__Instructions to follow__
With the pictures left out, retype exactly the lines below starting at the line that contains "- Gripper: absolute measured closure" and ending at the line that contains "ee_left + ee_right".

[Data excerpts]

════════════════════

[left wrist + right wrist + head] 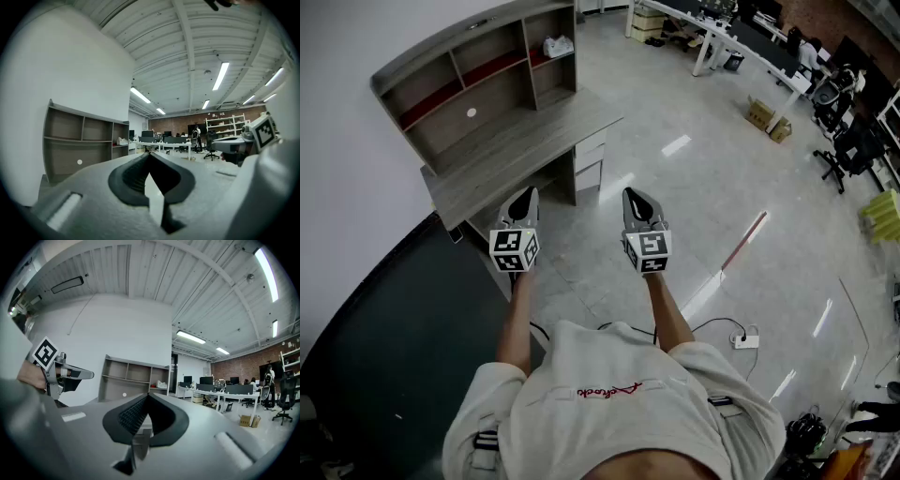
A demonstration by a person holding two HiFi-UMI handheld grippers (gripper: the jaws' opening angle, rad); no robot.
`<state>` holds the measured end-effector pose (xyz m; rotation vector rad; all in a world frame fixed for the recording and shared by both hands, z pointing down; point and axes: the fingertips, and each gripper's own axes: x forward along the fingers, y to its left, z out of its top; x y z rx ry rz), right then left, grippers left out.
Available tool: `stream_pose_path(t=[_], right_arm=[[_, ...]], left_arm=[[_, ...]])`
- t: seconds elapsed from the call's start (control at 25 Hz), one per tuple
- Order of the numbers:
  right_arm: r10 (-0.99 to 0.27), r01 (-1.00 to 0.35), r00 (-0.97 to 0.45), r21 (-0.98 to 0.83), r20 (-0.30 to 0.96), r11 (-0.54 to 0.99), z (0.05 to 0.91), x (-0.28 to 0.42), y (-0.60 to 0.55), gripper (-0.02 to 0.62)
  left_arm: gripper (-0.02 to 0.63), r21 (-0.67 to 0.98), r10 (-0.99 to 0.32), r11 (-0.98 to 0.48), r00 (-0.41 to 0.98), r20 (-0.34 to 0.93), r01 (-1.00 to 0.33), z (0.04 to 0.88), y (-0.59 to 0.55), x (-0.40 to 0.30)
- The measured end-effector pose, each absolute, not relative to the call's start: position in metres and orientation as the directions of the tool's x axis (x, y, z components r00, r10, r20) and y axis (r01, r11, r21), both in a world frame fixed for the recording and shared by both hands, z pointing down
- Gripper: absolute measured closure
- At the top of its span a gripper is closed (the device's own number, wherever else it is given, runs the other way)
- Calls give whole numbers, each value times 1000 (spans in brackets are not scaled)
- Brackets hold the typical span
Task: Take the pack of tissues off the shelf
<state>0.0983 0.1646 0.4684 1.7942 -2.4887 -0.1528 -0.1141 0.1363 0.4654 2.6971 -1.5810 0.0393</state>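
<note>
Wall-side shelf [478, 70] holds the pack of tissues [559, 45]; left gripper [523, 194] and right gripper [636, 196] hover well away, fingers pressed together, empty.

open-plan office, part lab space. long white tables [733, 37] carry rows of monitors [206, 379], with black swivel chairs [848, 150] pulled up to them. glossy pale floor [694, 187], fluorescent strip lights [220, 75] on a ribbed white ceiling [187, 37], brick wall [246, 366] at the far end. a wooden desk [525, 155] with a shelf unit [478, 70] stands against the white wall [356, 56]. cardboard boxes [766, 115] and a power strip [745, 341] lie on the floor. white storage rack [228, 123] by the brick.
</note>
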Motion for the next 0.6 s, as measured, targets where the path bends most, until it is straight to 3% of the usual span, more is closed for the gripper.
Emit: stream_pose_path(t=[0.6], right_arm=[[-945, -939, -324, 113, 37, 326, 479, 95, 179, 588]], left_arm=[[607, 13, -865, -498, 497, 62, -867, 478, 153, -110]])
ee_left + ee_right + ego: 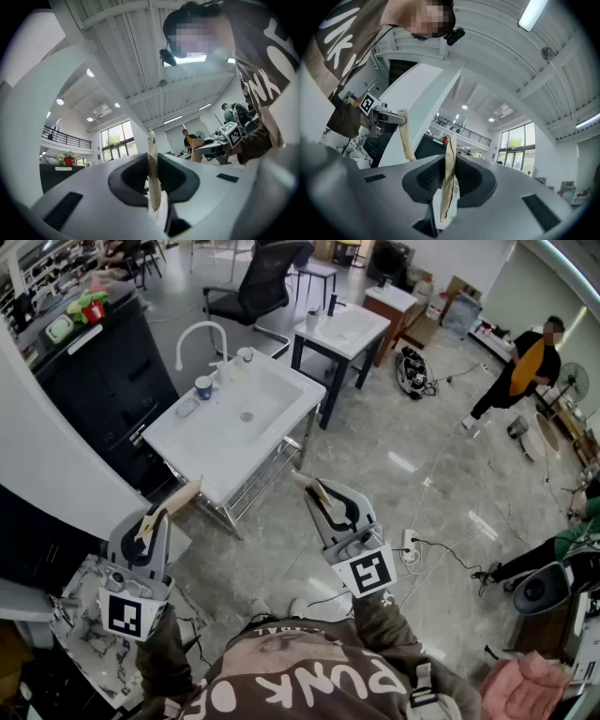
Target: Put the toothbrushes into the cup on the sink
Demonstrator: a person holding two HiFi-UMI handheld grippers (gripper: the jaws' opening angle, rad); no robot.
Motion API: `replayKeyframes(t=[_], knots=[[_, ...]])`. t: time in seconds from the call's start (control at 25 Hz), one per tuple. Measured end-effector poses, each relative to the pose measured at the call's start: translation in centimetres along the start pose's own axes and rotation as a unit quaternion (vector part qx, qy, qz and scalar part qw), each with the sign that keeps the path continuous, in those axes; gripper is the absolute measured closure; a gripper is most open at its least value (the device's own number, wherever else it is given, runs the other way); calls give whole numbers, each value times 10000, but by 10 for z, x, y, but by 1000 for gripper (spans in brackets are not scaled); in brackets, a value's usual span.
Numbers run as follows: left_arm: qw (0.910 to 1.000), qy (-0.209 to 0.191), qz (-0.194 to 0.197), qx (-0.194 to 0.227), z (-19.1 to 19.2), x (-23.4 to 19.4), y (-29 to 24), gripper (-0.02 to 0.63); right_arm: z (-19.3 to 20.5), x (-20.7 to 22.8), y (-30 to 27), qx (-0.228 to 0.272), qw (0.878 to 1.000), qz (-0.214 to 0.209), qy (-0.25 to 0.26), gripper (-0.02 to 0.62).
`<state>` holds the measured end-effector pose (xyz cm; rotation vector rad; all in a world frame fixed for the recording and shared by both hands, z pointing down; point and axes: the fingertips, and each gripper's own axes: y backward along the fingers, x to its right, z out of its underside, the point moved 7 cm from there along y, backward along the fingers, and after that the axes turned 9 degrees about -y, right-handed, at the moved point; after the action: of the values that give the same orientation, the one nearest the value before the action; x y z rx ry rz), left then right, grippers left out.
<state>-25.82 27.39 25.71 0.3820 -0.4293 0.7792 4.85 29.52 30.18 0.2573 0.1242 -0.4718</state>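
Note:
Each of my grippers holds a toothbrush in a tan paper wrapper. In the head view the left gripper (153, 521) is shut on a wrapped toothbrush (176, 500) that slants up to the right, just in front of the white sink (272, 395). The right gripper (330, 505) is shut on another wrapped toothbrush (312, 487) over the floor, right of the sink's front corner. A blue cup (203, 386) stands on the sink's left rim beside the white faucet (200, 332). Both gripper views look up at the ceiling, with each toothbrush (151, 171) (449, 180) pinched between the dark pads.
A black cabinet (98, 381) stands left of the sink. Behind it are a second small white table (342, 329) and a black office chair (261, 282). Cables and a power strip (410, 544) lie on the marble floor. A person (525, 367) stands far right.

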Motion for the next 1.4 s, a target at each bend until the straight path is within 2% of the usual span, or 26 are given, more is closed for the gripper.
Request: replayKeyframes(t=[0.24, 0.52, 0.92, 1.16, 1.4], knots=[[9999, 77, 1, -98, 10, -4, -3, 560, 4, 1, -7, -40, 10000, -39, -15, 525], [9999, 156, -43, -9, 18, -15, -3, 560, 6, -7, -24, -63, 9999, -92, 35, 523], [9994, 354, 43, -48, 52, -36, -6, 560, 21, -15, -54, -269, 9995, -69, 138, 523], [9994, 316, -49, -143, 84, -57, -43, 560, 52, 16, -99, -264, 9995, -167, 49, 523], [9988, 203, -226, -378, 129, -85, -116, 560, 103, 80, -175, -129, 9991, -379, -153, 523]])
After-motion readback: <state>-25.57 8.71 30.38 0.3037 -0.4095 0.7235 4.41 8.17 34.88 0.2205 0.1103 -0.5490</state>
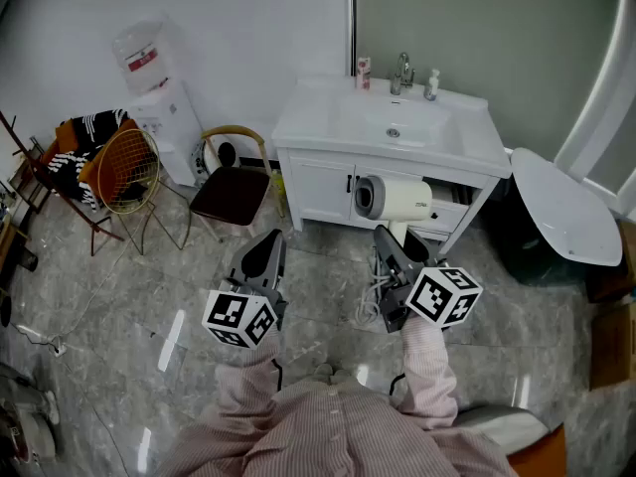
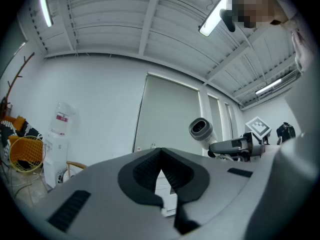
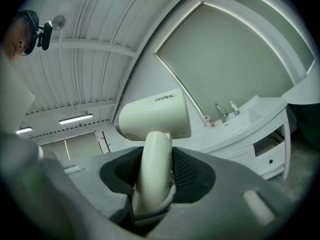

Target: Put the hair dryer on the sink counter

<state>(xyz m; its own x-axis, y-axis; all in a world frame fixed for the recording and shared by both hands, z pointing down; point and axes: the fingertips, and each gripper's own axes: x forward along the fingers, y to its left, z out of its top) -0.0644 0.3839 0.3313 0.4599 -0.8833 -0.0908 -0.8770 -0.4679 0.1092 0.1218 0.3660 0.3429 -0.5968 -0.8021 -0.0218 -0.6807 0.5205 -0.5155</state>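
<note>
My right gripper (image 1: 386,240) is shut on the handle of a cream hair dryer (image 1: 395,199), held up in front of the white sink cabinet. In the right gripper view the hair dryer (image 3: 155,134) stands upright, its handle clamped between the ribbed black pads of the right gripper (image 3: 156,173). The white sink counter (image 1: 308,117) with its basin and tap lies beyond it, and shows as the sink counter (image 3: 260,115) at the right. My left gripper (image 1: 264,256) hangs to the left, shut and empty; the left gripper (image 2: 161,176) shows its pads touching.
A red-capped bottle (image 1: 364,72) and a small pump bottle (image 1: 432,84) stand by the tap (image 1: 403,70). A cabinet drawer (image 1: 452,212) is pulled out. A dark-seated chair (image 1: 231,185), a wire chair (image 1: 127,172) and a water dispenser (image 1: 164,117) stand at the left, a white toilet lid (image 1: 562,207) at the right.
</note>
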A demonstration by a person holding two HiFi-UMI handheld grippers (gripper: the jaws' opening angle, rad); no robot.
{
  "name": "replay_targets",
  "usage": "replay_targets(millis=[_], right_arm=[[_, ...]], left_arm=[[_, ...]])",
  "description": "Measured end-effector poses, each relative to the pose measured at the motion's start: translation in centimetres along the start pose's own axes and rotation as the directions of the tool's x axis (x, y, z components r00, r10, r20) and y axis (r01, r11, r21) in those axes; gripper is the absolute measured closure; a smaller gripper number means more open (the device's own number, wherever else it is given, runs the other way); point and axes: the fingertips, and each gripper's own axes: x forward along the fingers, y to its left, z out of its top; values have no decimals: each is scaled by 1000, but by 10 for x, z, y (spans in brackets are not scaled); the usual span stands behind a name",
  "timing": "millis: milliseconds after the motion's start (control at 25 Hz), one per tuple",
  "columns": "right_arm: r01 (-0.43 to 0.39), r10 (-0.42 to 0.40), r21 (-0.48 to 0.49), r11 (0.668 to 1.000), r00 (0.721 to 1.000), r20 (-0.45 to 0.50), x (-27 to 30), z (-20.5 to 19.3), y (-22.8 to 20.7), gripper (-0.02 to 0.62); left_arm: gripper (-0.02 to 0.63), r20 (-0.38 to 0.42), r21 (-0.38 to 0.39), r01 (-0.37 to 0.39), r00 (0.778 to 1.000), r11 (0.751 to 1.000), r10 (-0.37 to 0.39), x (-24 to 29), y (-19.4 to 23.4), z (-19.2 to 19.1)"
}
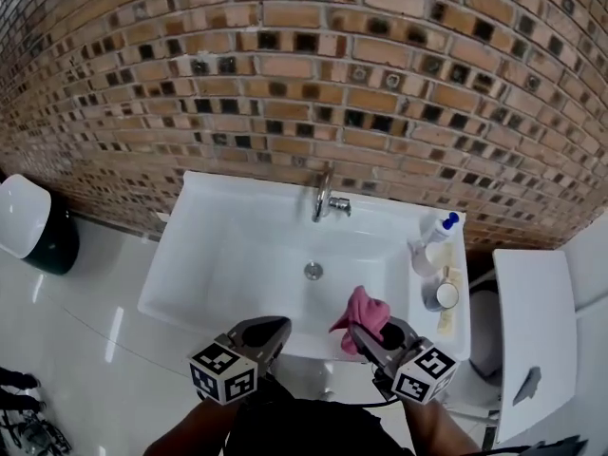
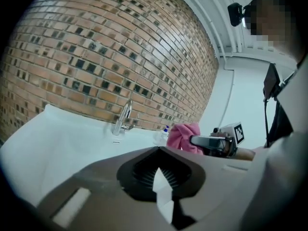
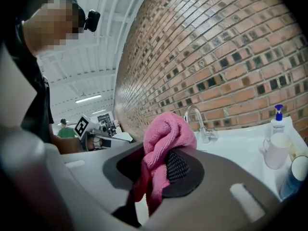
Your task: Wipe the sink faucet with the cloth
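The right hand-held gripper (image 3: 159,177) is clamped on a pink cloth (image 3: 163,134). It is a soft, looped terry fabric bunched into a rounded lump above the black, dimpled jaw pads, with a twisted tail hanging below them. Just to its left, the left hand-held gripper (image 2: 161,177) is empty, its ribbed black pads standing a narrow gap apart with pale sink showing through the slit. In the head view both the left hand-held gripper (image 1: 266,332) and the right hand-held gripper (image 1: 369,338) sit at the near front rim of the sink (image 1: 190,255), with the cloth (image 1: 361,310) just ahead of the right one, over the basin's front edge.

Ahead of both lies the smooth, white, rectangular basin, open and bare apart from a small round metal drain (image 1: 313,271) at its middle. On the ledge ahead and to the right of the right hand-held gripper stand a round container (image 1: 442,295) and, beyond it, a white pump bottle (image 1: 437,231) with a blue top, crowding that side. The side ahead of the left hand-held gripper is free.

Farther on, at the back rim and well apart from the cloth, the faucet (image 1: 323,196) rises as a shiny curved chrome spout. Behind it stands a rough brick wall (image 1: 285,84) in brown and orange with dark inset squares.
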Motion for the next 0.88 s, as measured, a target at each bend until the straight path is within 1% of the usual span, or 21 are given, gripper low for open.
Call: replay_targets(millis=[120,240,360,520,640,720,880], right_arm=[[82,-83,28,996,996,26,23,15,-13,499],[164,-166,45,985,985,50,45,25,-26,499],[238,-242,60,969,969,56,69,26,-37,499],[303,-306,66,951,951,53,94,29,-48,499],[325,-327,67,943,945,27,104,30,-64,499],[334,-335,59,941,942,13,107,34,-83,499],[335,-335,45,941,942,-7,112,43,-129,499]], left_arm=[[600,-20,26,71,997,997,-70,12,23,23],[600,-58,43,131,990,990,-129,18,51,36],[600,-110,56,171,980,984,-164,21,81,40],[600,-169,56,223,963,973,-210,30,112,39],[600,-165,32,234,960,972,-226,37,124,44],[600,-153,22,231,962,973,-225,44,128,48],[600,-141,1,189,972,982,-187,59,139,49]])
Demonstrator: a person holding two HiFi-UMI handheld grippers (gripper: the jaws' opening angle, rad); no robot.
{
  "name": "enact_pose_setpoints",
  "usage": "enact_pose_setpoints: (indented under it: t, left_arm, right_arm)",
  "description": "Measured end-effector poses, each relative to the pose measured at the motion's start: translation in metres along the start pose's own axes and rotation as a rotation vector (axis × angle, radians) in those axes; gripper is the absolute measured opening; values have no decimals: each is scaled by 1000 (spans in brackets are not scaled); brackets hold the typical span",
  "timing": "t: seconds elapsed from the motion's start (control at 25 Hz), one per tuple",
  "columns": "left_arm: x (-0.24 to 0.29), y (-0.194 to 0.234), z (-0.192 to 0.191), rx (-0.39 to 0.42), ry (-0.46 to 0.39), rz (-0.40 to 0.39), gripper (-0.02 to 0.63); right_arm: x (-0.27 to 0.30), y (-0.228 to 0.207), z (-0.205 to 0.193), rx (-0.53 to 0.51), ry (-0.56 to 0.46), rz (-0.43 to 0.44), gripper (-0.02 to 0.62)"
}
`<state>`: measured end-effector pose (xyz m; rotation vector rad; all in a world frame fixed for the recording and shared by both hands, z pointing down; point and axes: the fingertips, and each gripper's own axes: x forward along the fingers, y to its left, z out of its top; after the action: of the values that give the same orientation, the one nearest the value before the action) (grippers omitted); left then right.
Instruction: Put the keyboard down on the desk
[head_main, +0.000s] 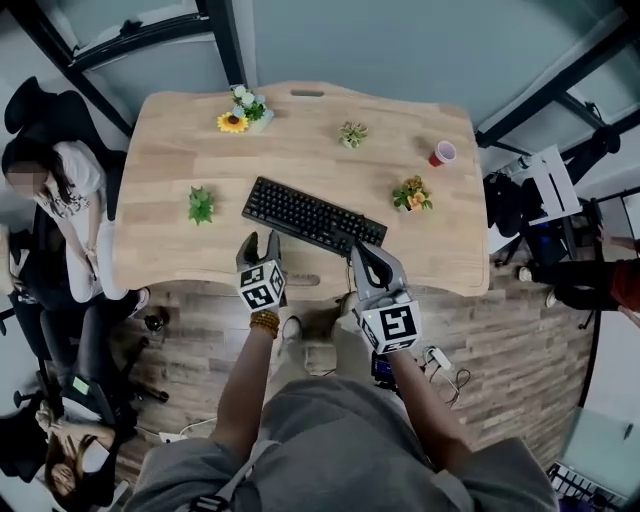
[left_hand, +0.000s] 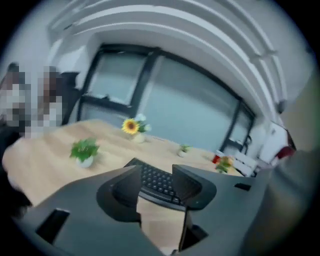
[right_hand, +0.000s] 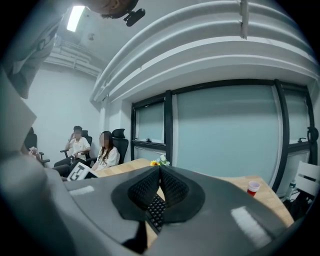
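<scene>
The black keyboard (head_main: 310, 215) lies flat and slanted on the wooden desk (head_main: 170, 250), near its front edge. My left gripper (head_main: 260, 245) hovers just in front of the keyboard's left end, jaws open and holding nothing. In the left gripper view the keyboard (left_hand: 157, 182) shows beyond the gap between the left gripper's (left_hand: 155, 172) fingers. My right gripper (head_main: 358, 250) sits at the keyboard's front right corner. In the right gripper view the right gripper's (right_hand: 160, 172) pads meet with nothing between them, and the keyboard (right_hand: 156, 212) shows below them.
On the desk stand a sunflower pot (head_main: 240, 115), a green plant (head_main: 201, 205), a small succulent (head_main: 352, 133), a flower pot (head_main: 411, 195) and a red cup (head_main: 442, 153). A person (head_main: 70, 200) sits at the left edge of the desk. A black bag (head_main: 505, 205) stands at the right.
</scene>
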<state>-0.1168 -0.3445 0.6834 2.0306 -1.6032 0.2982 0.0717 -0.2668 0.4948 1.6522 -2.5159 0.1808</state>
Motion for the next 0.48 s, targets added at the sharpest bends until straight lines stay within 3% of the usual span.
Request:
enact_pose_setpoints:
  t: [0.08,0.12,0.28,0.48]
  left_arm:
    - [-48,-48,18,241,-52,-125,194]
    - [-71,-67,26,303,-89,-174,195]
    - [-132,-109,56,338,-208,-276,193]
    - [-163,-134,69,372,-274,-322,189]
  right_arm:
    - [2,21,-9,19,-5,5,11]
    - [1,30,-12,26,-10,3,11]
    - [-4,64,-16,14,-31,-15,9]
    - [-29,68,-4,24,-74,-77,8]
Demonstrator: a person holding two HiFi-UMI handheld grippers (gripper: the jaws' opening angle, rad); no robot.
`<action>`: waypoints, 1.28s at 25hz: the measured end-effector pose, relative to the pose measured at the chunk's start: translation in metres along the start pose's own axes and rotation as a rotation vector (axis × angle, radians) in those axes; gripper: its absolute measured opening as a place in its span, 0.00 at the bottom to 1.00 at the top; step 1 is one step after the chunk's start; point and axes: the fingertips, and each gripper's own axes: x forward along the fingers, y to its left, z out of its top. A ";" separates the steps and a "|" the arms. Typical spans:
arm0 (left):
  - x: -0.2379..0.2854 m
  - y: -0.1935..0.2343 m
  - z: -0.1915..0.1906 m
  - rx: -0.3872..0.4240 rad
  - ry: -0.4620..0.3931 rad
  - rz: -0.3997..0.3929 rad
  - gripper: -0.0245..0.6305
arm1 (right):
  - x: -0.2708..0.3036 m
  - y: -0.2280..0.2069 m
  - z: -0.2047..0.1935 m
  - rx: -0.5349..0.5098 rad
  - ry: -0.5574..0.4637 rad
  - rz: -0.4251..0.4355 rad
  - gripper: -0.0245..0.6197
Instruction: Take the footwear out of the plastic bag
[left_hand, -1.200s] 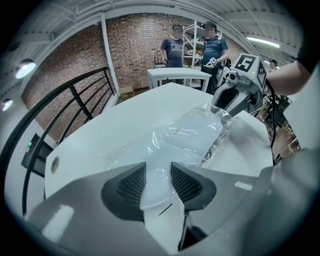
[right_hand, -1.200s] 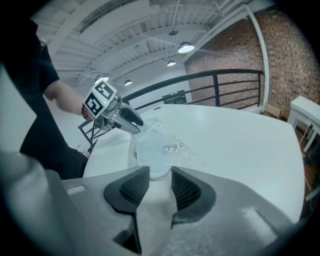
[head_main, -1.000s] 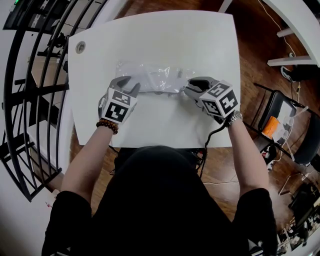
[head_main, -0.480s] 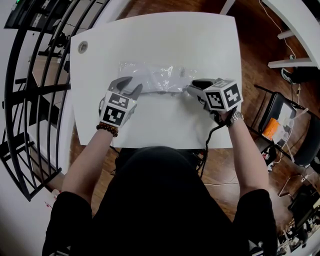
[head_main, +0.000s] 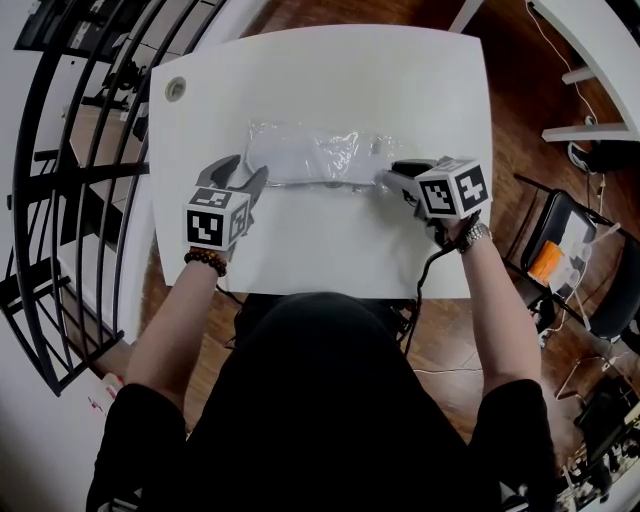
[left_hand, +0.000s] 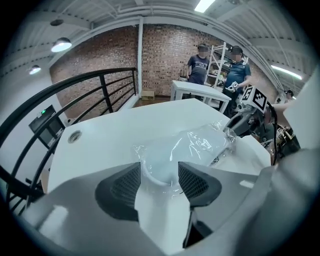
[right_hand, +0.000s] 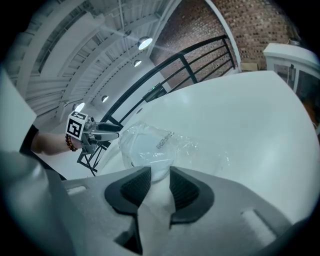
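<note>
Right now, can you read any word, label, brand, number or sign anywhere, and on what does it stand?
Nothing here can be read as text.
Bag: a small dark printed strip, too blurred to read.
Marker cubes: black-and-white square patterns only, no letters or numbers.

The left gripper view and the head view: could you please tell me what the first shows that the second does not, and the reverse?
Only the left gripper view shows two people at a far table, the brick wall and ceiling lamps. Only the head view shows the person's beaded bracelet, dark top and a black chair. Both show the white table, its round hole, the plastic bag lying on it and the black railing.
</note>
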 end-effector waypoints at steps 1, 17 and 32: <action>-0.001 0.004 -0.004 -0.024 0.003 0.003 0.44 | -0.001 0.000 0.000 0.003 0.001 -0.003 0.20; 0.003 0.005 -0.030 -0.188 0.041 -0.112 0.07 | -0.010 -0.002 -0.002 -0.001 -0.016 -0.064 0.11; -0.008 0.013 -0.030 -0.170 0.024 -0.105 0.06 | -0.043 -0.013 -0.007 0.021 -0.073 -0.152 0.08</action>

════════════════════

__Exercise answer__
- Gripper: absolute measured closure
- At the top of its span a gripper is closed (the device's own number, wherever else it is given, runs the other way)
- Calls give whole numbers, each value times 1000 (spans in brackets are not scaled)
- Brackets hold the typical span
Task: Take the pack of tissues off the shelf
<state>0.0983 0.1646 0.4684 1.7942 -2.4887 -0.1528 -0.1141 0.1363 0.4654 2.6971 -1.5810 0.0393</state>
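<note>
Wall-side shelf [478, 70] holds the pack of tissues [559, 45]; left gripper [523, 194] and right gripper [636, 196] hover well away, fingers pressed together, empty.

open-plan office, part lab space. long white tables [733, 37] carry rows of monitors [206, 379], with black swivel chairs [848, 150] pulled up to them. glossy pale floor [694, 187], fluorescent strip lights [220, 75] on a ribbed white ceiling [187, 37], brick wall [246, 366] at the far end. a wooden desk [525, 155] with a shelf unit [478, 70] stands against the white wall [356, 56]. cardboard boxes [766, 115] and a power strip [745, 341] lie on the floor. white storage rack [228, 123] by the brick.
</note>
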Motion for the next 0.6 s, as measured, targets where the path bends most, until it is straight to 3% of the usual span, more is closed for the gripper.
Emit: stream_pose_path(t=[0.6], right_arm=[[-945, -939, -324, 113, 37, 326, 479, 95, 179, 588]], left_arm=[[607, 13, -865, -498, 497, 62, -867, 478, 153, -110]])
ee_left + ee_right + ego: 

That covers the exercise completely.